What you should do: Of the entries below, restate word for word only the section that runs from the line with "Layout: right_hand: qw" to the line with "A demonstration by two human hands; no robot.", counting both ends.

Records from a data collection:
---+---
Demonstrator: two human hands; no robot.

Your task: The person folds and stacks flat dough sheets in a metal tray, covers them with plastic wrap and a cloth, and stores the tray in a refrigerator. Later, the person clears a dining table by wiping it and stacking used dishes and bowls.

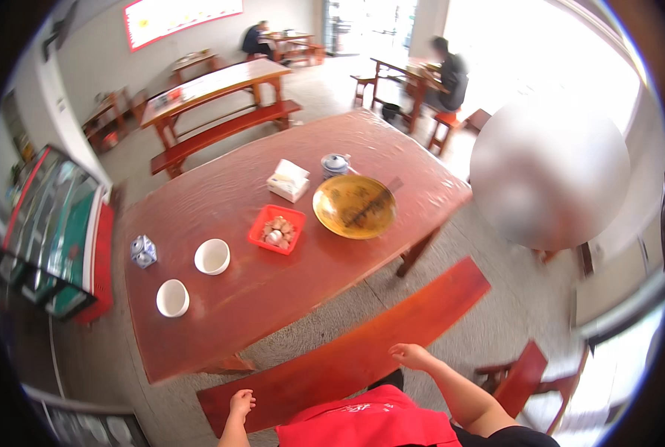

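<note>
My left hand (243, 401), fingers loosely curled, hangs near the left end of a red wooden bench (338, 357) and holds nothing. Over the bench's right half is my right hand (408, 355), likewise without anything in it, fingers partly bent. Beyond the bench stands a reddish table (243, 290) under a clear cover. On it are two white bowls (212, 257), a red plastic basket (256, 235) of garlic bulbs, a tissue box (289, 186), a wide yellow-brown bowl (343, 207) with a dark utensil, a blue-and-white lidded pot (335, 165) and a small blue-and-white container (143, 251).
A glass display case (53, 234) stands at the left. Behind are another long table (220, 89) and bench (226, 134). Two seated people (450, 78) are at farther tables. A wooden chair (525, 374) is at the lower right. A round blurred patch covers part of the right side.
</note>
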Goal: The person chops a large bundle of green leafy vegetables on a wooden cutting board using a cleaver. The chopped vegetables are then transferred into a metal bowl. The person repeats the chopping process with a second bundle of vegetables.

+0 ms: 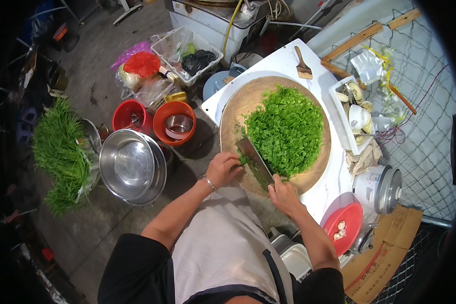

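My right hand (285, 194) grips the handle of a cleaver (255, 161). The broad blade slants across the near left part of a round wooden chopping board (231, 114), along the edge of a large heap of finely chopped leafy greens (288, 133). My left hand (225, 168), with a bracelet at the wrist, is at the board's near left rim. Its fingers are bent, and a few green bits show by the fingertips, close to the blade. Whether they pinch anything is hidden. The board rests on a white marbled tabletop (342, 178).
Steel basins (131, 163), a red bucket (127, 114) and an orange bucket (161, 133) stand left of the table. Beyond them lies a pile of long greens (57, 140). Rightward are a utensil tray (340, 110), a rice cooker (372, 186) and a red basin (351, 216) holding garlic.
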Motion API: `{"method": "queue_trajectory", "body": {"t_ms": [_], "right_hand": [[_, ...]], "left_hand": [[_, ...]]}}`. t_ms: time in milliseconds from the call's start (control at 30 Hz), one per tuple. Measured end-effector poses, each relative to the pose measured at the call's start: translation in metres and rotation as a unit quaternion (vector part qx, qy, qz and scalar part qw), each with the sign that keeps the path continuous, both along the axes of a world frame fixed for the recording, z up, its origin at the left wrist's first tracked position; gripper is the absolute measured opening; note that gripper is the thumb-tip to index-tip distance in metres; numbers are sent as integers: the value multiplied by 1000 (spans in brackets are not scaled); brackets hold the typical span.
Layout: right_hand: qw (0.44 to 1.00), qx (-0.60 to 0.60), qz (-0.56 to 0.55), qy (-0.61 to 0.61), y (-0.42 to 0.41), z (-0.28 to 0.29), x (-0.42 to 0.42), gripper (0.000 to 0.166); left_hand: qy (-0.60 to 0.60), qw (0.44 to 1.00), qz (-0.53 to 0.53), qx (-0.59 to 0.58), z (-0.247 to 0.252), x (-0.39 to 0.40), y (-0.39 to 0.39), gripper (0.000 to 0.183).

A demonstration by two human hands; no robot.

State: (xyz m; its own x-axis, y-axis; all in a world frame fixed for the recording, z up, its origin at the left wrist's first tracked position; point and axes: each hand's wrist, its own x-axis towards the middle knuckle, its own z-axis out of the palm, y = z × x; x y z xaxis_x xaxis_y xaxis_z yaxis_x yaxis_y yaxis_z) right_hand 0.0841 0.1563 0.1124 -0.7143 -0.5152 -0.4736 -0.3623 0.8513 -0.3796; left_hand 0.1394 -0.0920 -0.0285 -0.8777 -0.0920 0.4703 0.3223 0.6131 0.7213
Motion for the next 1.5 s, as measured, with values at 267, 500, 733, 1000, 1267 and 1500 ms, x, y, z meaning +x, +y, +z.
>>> {"method": "queue_trajectory", "body": {"t_ms": [267,500,733,1000,1267,1500], "right_hand": [[999,-32,14,13,-3,0,-1,38],[998,-46,3,37,1,2,-3,40],[1000,-26,8,-12,-13,-2,-2,38],[997,-67,29,16,4,-30,-14,39],[986,-143,-52,73,33,8,-37,31],[988,-124,-24,90,64,35,-24,22]], "left_hand": [[-37,999,31,9,11,16,-22,20],[-59,991,112,49,-4,35,-40,15],[-110,978,172,48,-17,64,-68,7],[-109,980,156,54,-20,74,-81,10],[-8,946,-317,-60,11,31,51,36],[-129,936,-290,-150,8,21,94,52]]}}
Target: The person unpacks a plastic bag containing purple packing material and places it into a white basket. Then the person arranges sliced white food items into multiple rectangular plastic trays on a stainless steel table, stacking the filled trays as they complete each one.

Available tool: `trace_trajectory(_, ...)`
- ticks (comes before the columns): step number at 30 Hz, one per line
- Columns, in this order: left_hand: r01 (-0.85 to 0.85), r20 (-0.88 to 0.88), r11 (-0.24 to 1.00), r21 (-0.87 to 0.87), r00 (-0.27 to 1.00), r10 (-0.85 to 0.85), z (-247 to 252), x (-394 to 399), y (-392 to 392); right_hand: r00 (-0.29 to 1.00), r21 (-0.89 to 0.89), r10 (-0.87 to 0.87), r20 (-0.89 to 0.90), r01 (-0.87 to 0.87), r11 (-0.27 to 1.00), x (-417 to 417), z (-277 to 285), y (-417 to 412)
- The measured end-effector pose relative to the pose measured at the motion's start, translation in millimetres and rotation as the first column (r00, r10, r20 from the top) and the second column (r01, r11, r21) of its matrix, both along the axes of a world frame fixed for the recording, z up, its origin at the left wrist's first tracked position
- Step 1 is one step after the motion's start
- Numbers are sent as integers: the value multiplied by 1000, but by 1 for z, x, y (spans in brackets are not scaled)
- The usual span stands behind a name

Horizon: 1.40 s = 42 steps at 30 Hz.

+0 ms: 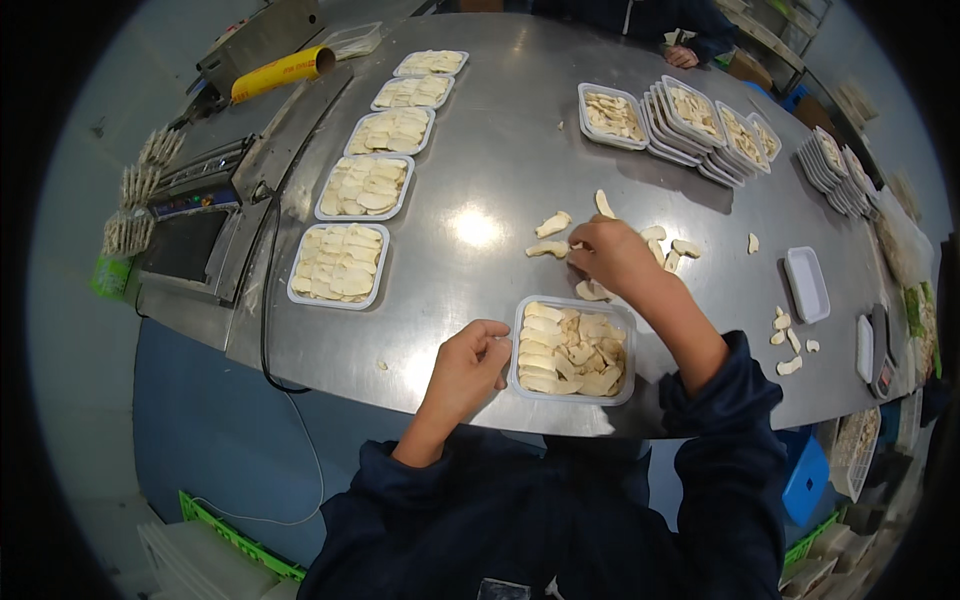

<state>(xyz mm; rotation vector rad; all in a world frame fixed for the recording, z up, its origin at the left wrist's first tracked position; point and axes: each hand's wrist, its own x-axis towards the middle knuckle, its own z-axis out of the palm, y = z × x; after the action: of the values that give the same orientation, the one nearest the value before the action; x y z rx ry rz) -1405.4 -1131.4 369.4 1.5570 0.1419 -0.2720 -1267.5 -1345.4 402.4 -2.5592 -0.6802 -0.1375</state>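
Note:
A clear plastic tray [630,352] lies before me on the steel table, with pale mushroom slices [541,349] overlapping in a column on its left and more irregular slices [596,356] on its right. My left hand [469,364] is beside the tray's left rim, fingers loosely curled; whether it touches the rim is unclear. Beyond the tray my right hand [611,255] reaches down to the table among loose slices. Its fingertips are at the end of one curved slice [547,249], but a grip on it cannot be made out. Another slice [553,224] lies just behind.
Filled trays [340,266] form a row at left, beside a packaging machine [202,225] with a black cable [270,300]. Stacked trays [679,124] stand at back right. An empty white tray [808,285] and a scale [883,352] are at right. Another person's hand [681,56] rests across the table.

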Motion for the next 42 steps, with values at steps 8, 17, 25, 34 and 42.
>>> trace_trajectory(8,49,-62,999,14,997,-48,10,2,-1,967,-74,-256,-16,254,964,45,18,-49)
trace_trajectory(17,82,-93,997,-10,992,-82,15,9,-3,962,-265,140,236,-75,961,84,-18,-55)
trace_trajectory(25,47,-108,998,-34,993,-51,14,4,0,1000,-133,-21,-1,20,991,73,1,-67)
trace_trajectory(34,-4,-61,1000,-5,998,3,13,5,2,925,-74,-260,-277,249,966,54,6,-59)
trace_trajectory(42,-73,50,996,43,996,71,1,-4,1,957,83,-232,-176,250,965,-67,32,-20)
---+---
Output of the task:
Layout: right_hand: qw (0.44 to 1.00), qx (-0.60 to 0.60), qz (-0.56 to 0.55), qy (-0.61 to 0.61), y (-0.42 to 0.41), z (-0.28 to 0.29), x (-0.42 to 0.42), gripper (0.000 to 0.166); left_hand: qy (-0.60 to 0.60), qw (0.44 to 1.00), qz (-0.53 to 0.53), qx (-0.59 to 0.58), z (-0.247 to 0.252), x (-0.39 to 0.40), y (-0.39 to 0.39), gripper (0.000 to 0.183).

A demonstration by two human hands; no robot.

The work on the exercise is done.